Prufrock's Page

Friday, April 21, 2006

No-one's Reading This

According to a survey by the British Market Research Bureau, more people than ever before know about blogs. But that doesn't mean they're reading them:

"Awareness of blogs dramatically increased in the three months to the end of February, with the proportion of internet users in Britain who have never heard of a blog, or blogging, falling from 45% in the previous quarter three to 30%, according to the BMRB survey.

"But despite this ...only 10% - around 2.8 million people - of internet users view a weblog once a month or more."

Thursday, April 20, 2006

Kaufman Replaces Hemingway

Forget the Great American Novel, we all want to write the Great American Screenplay instead.

Still Provoked by Rushdie

Officials of the Nova Southeastern University thought it would be a good idea to invite Salman Rushdie to speak at this year's graduation ceremony: they praised him as an example of "higher education's central role in the open, uncensored examination of social, cultural and religious issues", and Don Rosenblum, dean of NSU's undergraduate school, said: "Most importantly, he's an outspoken advocate of freedom of expression, which is a critical core value of the university".

Not everyone agreed, however, according to this report. "I was looking forward to my graduation, of course," said Farheen Parvez, a student leader and officer in the International Muslim Association at NSU. "Then when I found out that Salman Rushdie would be the speaker, I was appalled." She and her family plan to boycott the ceremony.

More ominously -- and stupidly -- student Randy Rodriguez-Torres wrote in an editorial published in this week's Nova student newspaper: "Who is to say there is not someone willing to try and kill him while inflicting harm to everyone else at the ceremony?"

A group of students plans to meet officials to make them reconsider, though there are more reasonable voices. While disagreeing with the choice of Rushdie, NSU student Sadia Dandia said she planned to attend the commencement. "I don't think a speaker should prevent anyone from going to their graduation ceremony. It's not something you can get back."

Just Give The Man A Nobel, Already

In the New Statesman, A.S. Byatt praises Philip Roth's new novella:

"Roth's Everyman is a brief and uncompromising account of one man's death. He is nameless, though his family, wives, children and lovers are named. The book opens with his funeral, and ends with the moment of his death on the operating table...Roth's writing looks uncompromisingly straightforward but is subtle and clever....Roth works with things, not with symbols or metaphors, but he chooses them craftily. ...A human story for our times."

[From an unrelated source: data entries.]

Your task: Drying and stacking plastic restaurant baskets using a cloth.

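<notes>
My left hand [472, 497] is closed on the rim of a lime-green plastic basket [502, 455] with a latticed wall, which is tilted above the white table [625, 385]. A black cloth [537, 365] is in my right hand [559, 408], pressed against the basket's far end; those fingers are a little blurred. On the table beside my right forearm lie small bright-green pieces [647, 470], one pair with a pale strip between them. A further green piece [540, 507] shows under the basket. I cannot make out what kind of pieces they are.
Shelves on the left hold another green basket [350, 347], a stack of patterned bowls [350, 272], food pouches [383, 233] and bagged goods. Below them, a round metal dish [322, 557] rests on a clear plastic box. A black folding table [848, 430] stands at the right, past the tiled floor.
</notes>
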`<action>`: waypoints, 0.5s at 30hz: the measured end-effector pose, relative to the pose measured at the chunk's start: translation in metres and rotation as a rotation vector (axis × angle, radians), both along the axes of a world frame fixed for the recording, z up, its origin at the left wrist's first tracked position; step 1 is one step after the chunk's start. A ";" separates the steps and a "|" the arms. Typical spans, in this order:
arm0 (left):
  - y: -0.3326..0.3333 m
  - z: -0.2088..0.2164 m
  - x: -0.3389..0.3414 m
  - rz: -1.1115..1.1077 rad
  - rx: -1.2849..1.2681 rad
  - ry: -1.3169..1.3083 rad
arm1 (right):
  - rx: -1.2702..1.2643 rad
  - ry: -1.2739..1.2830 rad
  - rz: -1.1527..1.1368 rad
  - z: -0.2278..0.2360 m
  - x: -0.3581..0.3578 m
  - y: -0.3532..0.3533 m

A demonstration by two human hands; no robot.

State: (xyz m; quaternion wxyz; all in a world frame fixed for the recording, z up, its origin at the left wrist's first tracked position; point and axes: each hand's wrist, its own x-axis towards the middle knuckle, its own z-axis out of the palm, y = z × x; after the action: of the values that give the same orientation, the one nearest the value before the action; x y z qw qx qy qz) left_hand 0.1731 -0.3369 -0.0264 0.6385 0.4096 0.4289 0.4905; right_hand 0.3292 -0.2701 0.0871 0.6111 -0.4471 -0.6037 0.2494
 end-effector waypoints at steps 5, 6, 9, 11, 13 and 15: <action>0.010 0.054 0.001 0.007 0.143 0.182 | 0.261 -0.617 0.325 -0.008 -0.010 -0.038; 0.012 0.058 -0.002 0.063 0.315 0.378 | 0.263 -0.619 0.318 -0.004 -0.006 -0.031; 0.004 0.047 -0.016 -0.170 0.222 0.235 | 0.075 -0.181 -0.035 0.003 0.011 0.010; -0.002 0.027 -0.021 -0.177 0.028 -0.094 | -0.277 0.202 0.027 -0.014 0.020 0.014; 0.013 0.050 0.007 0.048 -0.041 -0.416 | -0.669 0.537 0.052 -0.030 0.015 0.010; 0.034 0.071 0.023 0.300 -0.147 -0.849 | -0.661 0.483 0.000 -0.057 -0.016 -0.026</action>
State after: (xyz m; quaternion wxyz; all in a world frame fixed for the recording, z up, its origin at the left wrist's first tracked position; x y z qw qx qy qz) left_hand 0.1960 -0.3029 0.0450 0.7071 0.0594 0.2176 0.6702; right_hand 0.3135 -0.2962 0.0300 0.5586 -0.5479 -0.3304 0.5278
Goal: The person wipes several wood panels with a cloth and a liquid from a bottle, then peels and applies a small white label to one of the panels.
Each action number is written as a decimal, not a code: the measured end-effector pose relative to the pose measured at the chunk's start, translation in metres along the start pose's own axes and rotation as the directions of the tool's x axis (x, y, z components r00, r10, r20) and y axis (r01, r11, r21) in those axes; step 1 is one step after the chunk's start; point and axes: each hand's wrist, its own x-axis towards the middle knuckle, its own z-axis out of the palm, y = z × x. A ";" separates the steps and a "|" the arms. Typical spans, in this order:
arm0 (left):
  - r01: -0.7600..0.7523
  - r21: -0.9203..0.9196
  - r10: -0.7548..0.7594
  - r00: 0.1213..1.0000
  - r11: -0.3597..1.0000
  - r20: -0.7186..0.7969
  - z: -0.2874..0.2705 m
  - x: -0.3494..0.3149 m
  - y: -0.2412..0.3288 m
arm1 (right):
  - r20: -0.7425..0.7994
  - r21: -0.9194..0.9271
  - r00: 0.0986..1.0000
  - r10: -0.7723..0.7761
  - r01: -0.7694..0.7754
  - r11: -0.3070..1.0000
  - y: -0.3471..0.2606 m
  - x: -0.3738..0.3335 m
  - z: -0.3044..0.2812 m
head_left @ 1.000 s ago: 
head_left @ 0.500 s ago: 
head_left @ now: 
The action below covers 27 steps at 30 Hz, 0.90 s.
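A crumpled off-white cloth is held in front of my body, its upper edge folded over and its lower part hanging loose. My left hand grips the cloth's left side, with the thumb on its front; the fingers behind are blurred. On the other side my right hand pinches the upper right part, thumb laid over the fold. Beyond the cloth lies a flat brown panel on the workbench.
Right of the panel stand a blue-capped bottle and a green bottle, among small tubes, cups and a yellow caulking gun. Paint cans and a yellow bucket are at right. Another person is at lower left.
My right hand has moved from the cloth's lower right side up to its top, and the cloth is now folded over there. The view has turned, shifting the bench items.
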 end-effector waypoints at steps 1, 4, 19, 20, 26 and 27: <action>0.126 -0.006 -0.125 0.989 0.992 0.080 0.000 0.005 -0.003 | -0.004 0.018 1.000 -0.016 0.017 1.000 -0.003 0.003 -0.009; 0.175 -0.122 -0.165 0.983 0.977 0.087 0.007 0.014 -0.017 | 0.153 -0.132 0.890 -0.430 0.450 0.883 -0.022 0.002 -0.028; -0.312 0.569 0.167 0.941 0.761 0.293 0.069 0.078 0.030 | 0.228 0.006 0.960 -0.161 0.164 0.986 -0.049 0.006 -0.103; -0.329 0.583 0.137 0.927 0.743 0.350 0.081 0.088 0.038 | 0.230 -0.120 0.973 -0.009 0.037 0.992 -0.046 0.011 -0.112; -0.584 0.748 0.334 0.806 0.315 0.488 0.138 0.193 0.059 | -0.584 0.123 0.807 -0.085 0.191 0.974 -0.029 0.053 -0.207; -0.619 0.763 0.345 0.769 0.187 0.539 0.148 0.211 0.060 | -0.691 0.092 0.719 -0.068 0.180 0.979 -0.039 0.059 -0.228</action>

In the past, Roth has cleverly reworked the seminal moments of his life into his fiction, be they the attacks by the American-Jewish establishment, or his failed relationship with Margaret Martinson. In the evening of his life, it looks like he's done the same, choosing as his subject the human body and its waning with age. His new book sounds grim and autumnal; one can't wait to get one's hands on it.

Wednesday, April 19, 2006

Managing The Booker

Following the principle of any-publicity-is-good publicity, Martin Goff, administrator of the Booker Prize, deftly turned it into "the most prestigious fiction prize in the English-speaking world.". Now that he's been succeeded by Ion Trewin, things "can now proceed in a more dignified, less sensational manner", says John Sutherland, last year's chairman.

A New Voice?

It's a cliche, but the aggressive, flamboyant and alternative Village Voice really did define and describe a generation. Of course, its influence has waned with time -- as have we all -- and now it looks as though there's more change in the air. They announced their merger with the New Times Group in October, followed by many staff resignations -- and now, the newsroom is awaiting a new editor-in-chief, according to this New York Times report.

Feeling Illuminated

"People seem to have two reactions to books. Either they describe what they're about or they describe how the book made them feel. I'd much rather write the kind of book that inspires someone to describe the way it made them feel. When you're talking about the book, you're not referring to an object; you're referring to an experience."

- Jonathan Safran Foer, in an interview with Powells.

Tuesday, April 18, 2006

Top Ten Poets

The Washington Post reports that the Academy of American Poets website has put up a top ten list of most popular poets -- based on traffic data resulting from a tally of hits by visitors to the site. Here's the list:

1. Langston Hughes
2. Emily Dickinson
3. Robert Frost
4. Walt Whitman
5. E.E. Cummings
6. Sylvia Plath
7. Maya Angelou
8. Dylan Thomas
9. Shel Silverstein
10. William Carlos Williams

That's A Relief

“It’s a much simpler task than people teaching creative writing believe, writing novels,” Fay Weldon tells students at the University of Connecticut.